Kita juga tidak boleh menyalahkan peran orangtua atau masyarakat  yang juga berperan langsung mensosialisasikan adanya bias gender. Karena, pada umumnya mereka belum sepenuhnya tahu ketidakadilan dalam bias gender, meskipun mereka sendiri mengalaminya. Mereka belum punya control social untuk menolak tradisi tersebut. Mereka masih bersifat naïf, sudah menyadari tapi belum ada tindakan nyata untuk merubahnya.
Sebagai agent of change, kita harus mensosialisasikan cita-cita mulia untuk merubah paradigma masyarakat tentang bias gender, bahwa ini adalah sebuah kekeliruan, kalian jangan mau seterusnya diperbudak oleh bias gender yang timpang ini.
Memang menurut agama, kususnya agama islam, meninggikan kedudukan laki – laki terkadang harus dilakukan.

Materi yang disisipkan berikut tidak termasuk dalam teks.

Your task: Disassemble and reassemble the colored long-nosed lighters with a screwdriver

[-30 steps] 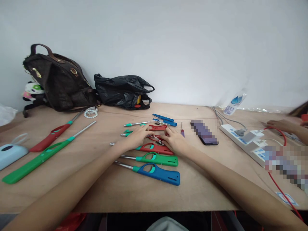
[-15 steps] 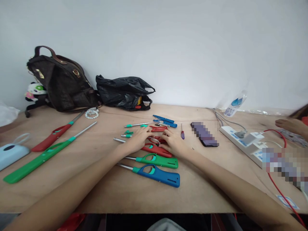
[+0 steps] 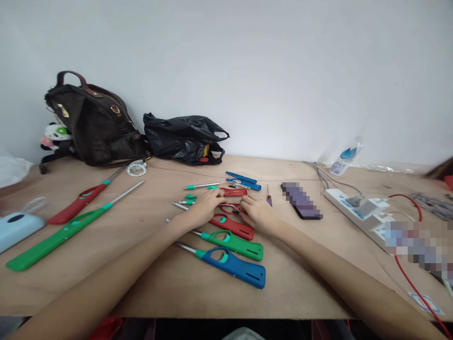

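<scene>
A red lighter casing half [image 3: 226,208] with thin wires lies between my hands. My left hand [image 3: 205,208] is closed at its left end, fingers bent down over it. My right hand [image 3: 258,212] pinches at its right end; the fingertips are partly hidden. Just beyond is another red casing half [image 3: 233,192]. Nearer to me lie whole long-necked lighters: a red lighter [image 3: 235,227], a green lighter [image 3: 240,244] and a blue lighter [image 3: 237,268]. Behind are blue casing halves [image 3: 244,181], a metal lighter tube [image 3: 201,186] and small teal parts [image 3: 190,198].
A screwdriver [image 3: 269,198] and a phone [image 3: 300,200] lie to the right, near a white power strip [image 3: 347,208] with cables. A bottle [image 3: 347,156] leans by the wall. At left are two more lighters [image 3: 71,231], a dark bag [image 3: 95,123] and a black plastic bag [image 3: 184,137].
The view has shifted slightly. The near lighters sit a little lower in view and look more tilted. My hands stay at the red casing. Another person's hand at far right has gone from view.
</scene>
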Motion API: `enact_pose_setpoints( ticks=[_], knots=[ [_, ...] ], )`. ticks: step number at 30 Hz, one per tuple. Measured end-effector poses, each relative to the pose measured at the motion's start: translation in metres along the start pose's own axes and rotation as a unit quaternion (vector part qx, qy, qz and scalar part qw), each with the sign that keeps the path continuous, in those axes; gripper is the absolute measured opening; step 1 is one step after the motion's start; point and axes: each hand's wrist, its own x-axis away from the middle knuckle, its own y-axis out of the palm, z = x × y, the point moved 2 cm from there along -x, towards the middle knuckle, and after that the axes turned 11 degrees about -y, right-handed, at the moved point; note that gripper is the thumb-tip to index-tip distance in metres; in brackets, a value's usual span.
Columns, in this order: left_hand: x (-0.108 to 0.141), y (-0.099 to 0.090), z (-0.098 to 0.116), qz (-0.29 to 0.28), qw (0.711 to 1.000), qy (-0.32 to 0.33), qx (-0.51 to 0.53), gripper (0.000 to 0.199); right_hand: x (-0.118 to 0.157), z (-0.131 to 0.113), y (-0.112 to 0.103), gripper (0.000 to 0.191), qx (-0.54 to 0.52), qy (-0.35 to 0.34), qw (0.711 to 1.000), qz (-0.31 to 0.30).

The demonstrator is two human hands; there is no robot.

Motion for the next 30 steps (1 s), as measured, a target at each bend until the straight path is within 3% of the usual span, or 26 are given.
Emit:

Tetapi, kalian harus menggarisbawahi,bahwa tidak untuk semua hal  kita meninggikan kedudukan laki-laki. Ada disaat bagaimana menempatkan laki – laki sejajar dengan perempuan.Kita harus lebih bijak dalam menafsirkan ayat-ayat al quran dan hadist nabi, tentang kedudukan gender.
Jika sudah muncul mindset yang seperti itu, kita hanya perlu mendorong mereka, kususnya kaum perempuan, untuk berjuang menerapkan persamaan dalam bias gender. Bahwa kita harus mampu mengulang sejarah emansipasi wanita yang pernah diudarakan oleh RA Kartini. Beliau tokoh yang mampu tampil dari desakan kaum laki – laki untuk menyuarakan hak – hak  perempuan. Kalau perlu, kita harus mampu menciptakan sebuah gerakan emansi wanita jilid dua.

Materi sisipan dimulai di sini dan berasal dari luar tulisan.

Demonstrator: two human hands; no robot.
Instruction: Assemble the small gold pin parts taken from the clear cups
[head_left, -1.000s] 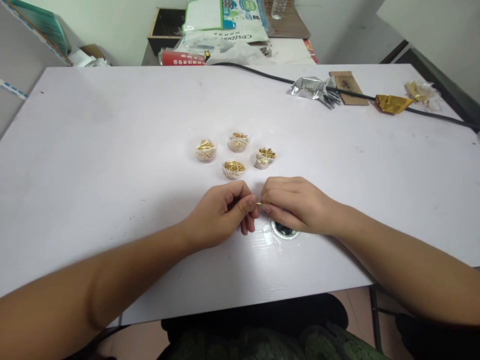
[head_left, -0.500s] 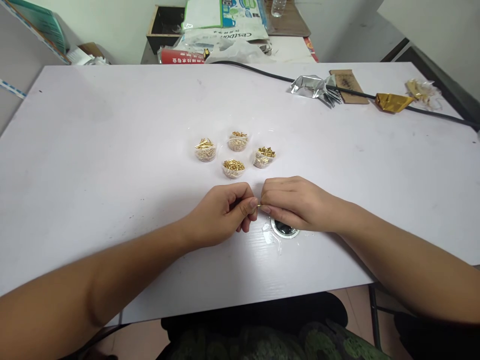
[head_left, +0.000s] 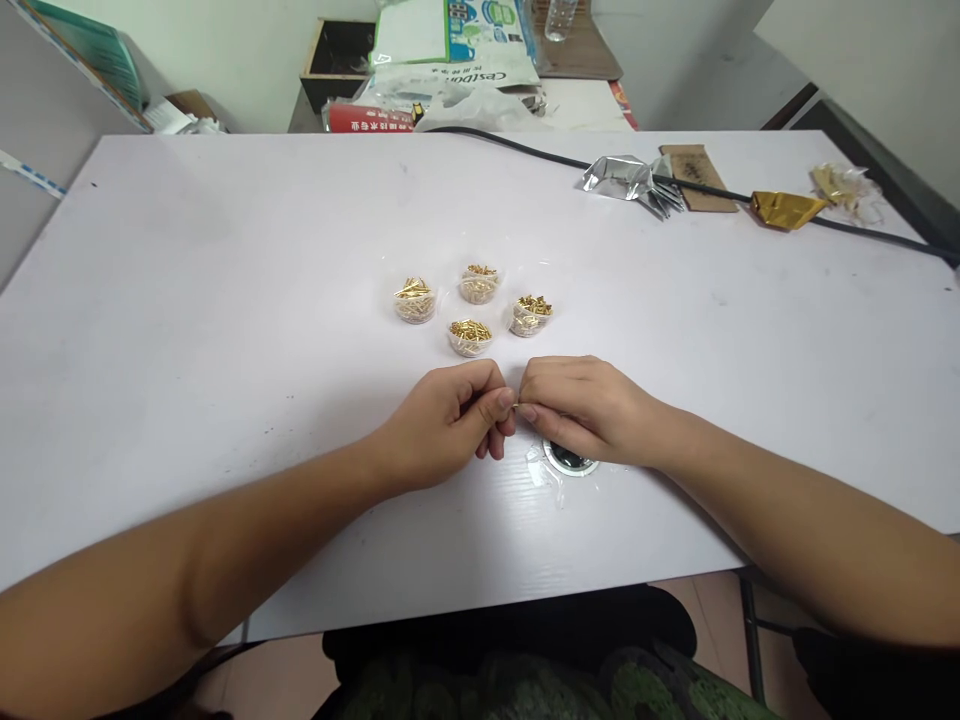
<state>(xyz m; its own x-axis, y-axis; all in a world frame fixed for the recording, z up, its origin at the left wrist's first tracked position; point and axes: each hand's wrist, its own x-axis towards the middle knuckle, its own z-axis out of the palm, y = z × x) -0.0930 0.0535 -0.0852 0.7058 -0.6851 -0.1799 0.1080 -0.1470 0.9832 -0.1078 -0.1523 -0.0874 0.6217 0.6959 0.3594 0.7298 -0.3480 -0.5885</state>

Selain itu kita harus belajar dari sejarah Siti Aisyah, istri nabi. Beliau pernah menjadi panglima dalam perang. Bayangkan, padahal beliau seorang perempuan, tapi beliau mampu memimpim pasukan yang anggotanya semua laki-laki. Selain itu, beliau juga pernah menjadi seorang pengajar ketika nabi Muhammad masih hidup. Meskipun nabi Muhammad mengetahui hal tersebut, tapi beliau tidak pernah melarang Siti Aisyah untuk berhenti mengajar.

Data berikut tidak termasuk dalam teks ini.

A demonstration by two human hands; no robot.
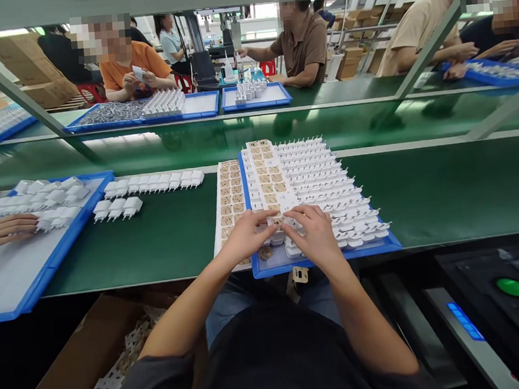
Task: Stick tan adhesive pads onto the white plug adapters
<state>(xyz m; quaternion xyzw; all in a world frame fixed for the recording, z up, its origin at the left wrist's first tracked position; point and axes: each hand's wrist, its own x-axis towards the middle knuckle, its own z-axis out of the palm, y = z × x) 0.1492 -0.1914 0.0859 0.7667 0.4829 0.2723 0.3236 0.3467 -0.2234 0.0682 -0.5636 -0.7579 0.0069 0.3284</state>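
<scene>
A blue-rimmed tray (327, 261) in front of me holds rows of white plug adapters (317, 184), their pins pointing up. A sheet of tan labels (266, 170) lies over the left rows, and another label sheet (232, 202) lies beside the tray on the left. My left hand (251, 234) and my right hand (313, 232) meet at the near end of the upper sheet, fingertips pinched close around a small tan label (278, 221). A round brown piece (265, 253) rests in the tray's near left corner.
Loose white adapters (153, 183) stand on the green bench (169, 243) to the left. Another person's hand (8, 231) reaches into a blue tray (61, 252) there. A cardboard box (79, 358) with sheet scraps sits below. Workers and trays are across the bench.
</scene>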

Hal itu cukup menggaransi bahwa bias gender itu tidak pernah dibenarkan, marjinalisasi terhadap peran perempuan juga harus dihapuskan. Kaum perempuan juga memiliki hak yang sama dengan kaum laki-laki. Tetapi tetap harus diingat, tuntutan hak tersebut harus dengan control social, dimana kaum perempuan harus memahami kapan saatnya hak laki-laki dan perempuan itu setara.